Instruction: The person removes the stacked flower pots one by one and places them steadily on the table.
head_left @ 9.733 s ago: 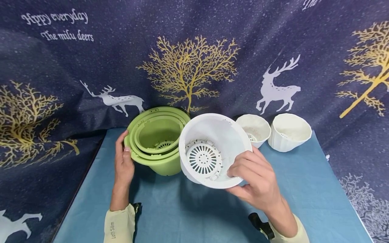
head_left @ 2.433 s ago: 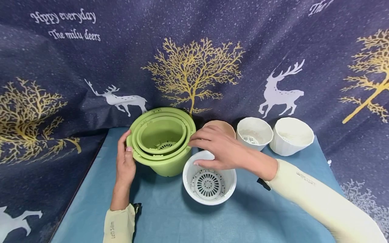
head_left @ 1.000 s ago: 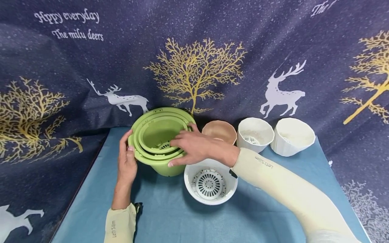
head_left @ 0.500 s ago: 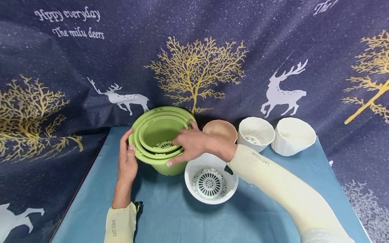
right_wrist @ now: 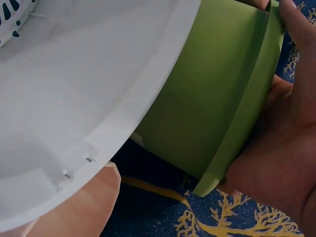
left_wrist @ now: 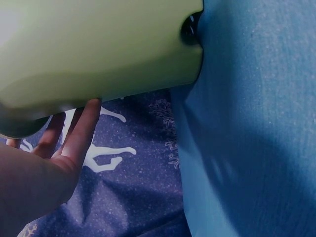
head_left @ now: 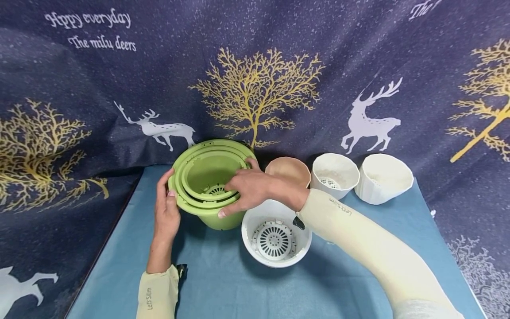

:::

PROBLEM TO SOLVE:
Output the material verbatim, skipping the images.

THE ANSWER:
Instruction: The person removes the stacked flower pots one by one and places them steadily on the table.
head_left @ 9.733 s ago: 
head_left @ 2.433 s ago: 
head_left @ 1.000 s ago: 
head_left @ 0.500 s ago: 
right_wrist @ now: 
left_wrist @ now: 
head_left @ now: 

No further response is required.